◆ **Exercise instructions**
The word "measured" occurs in some lines of the listing. Copy those lines.

◆ **Provided material**
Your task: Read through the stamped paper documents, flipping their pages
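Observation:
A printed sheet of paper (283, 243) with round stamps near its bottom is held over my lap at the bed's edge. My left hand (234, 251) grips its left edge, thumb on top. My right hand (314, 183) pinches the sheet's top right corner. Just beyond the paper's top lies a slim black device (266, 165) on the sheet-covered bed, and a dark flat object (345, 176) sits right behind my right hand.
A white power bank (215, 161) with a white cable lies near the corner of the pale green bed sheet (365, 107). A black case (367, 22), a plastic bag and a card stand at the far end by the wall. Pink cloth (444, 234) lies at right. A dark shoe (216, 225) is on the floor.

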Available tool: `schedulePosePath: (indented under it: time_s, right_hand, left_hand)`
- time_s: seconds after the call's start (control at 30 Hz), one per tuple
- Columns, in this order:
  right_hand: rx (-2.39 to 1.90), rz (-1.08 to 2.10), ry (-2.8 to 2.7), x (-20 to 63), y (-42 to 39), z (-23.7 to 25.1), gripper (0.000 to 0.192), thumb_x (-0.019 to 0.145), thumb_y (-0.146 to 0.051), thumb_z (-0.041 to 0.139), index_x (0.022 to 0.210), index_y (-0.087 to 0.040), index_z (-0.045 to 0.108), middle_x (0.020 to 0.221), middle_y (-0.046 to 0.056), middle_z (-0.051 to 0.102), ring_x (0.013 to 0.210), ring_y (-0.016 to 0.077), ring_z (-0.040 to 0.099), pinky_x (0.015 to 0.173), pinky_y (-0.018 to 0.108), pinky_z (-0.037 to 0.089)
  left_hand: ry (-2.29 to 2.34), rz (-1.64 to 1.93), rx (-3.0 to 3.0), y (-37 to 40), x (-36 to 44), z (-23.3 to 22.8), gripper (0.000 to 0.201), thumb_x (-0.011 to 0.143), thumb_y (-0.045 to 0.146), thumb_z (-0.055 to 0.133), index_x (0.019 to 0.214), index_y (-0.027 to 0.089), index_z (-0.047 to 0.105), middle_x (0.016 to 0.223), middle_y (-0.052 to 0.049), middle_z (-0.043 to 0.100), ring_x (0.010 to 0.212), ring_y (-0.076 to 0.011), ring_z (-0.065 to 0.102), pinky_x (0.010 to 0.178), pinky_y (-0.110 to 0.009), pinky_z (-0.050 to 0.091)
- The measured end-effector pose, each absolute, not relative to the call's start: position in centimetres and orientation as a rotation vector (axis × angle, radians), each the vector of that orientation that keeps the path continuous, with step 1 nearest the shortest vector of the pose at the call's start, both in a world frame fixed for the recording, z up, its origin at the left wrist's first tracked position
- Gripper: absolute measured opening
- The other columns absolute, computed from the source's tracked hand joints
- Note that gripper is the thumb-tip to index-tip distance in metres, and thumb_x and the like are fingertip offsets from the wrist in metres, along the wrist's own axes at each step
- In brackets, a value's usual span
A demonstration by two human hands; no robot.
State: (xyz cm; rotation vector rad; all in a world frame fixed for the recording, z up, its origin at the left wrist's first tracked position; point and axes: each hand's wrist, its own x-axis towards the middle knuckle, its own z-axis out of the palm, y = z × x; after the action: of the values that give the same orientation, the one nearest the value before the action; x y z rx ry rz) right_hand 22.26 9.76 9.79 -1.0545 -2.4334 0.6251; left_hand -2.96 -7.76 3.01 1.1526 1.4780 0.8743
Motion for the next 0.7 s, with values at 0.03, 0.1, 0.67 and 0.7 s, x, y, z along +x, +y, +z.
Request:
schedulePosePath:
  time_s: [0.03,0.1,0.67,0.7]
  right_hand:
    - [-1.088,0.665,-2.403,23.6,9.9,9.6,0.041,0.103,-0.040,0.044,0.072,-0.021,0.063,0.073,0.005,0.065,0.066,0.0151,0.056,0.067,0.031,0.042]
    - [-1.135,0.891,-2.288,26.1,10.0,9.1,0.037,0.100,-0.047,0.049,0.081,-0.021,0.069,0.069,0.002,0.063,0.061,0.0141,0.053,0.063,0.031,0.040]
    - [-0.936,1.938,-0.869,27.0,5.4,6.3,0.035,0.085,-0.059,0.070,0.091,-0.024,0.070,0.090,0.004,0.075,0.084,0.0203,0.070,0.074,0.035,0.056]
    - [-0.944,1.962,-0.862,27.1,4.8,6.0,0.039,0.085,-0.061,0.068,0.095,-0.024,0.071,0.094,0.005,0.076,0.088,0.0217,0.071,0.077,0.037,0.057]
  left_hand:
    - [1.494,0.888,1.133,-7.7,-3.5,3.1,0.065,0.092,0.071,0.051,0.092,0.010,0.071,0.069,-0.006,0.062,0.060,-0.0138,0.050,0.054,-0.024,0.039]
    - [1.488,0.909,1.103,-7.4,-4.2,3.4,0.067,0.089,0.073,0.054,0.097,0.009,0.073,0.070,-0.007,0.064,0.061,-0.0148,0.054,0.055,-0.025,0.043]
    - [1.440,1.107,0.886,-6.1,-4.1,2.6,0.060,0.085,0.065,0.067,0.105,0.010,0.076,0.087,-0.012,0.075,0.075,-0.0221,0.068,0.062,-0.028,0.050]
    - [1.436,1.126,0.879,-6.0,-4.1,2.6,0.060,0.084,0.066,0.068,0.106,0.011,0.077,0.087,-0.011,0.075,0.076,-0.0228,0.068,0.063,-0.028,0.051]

◆ **Completed task**
- The measured end-effector pose, each absolute, not relative to the call's start: position in centimetres and orientation as a rotation vector (axis × angle, radians), each the vector of that orientation that keeps the path continuous, with step 1 nearest the shortest vector of the pose at the call's start, both in a world frame fixed for the recording, z up, its origin at the left wrist's first tracked position
- Gripper: absolute measured opening

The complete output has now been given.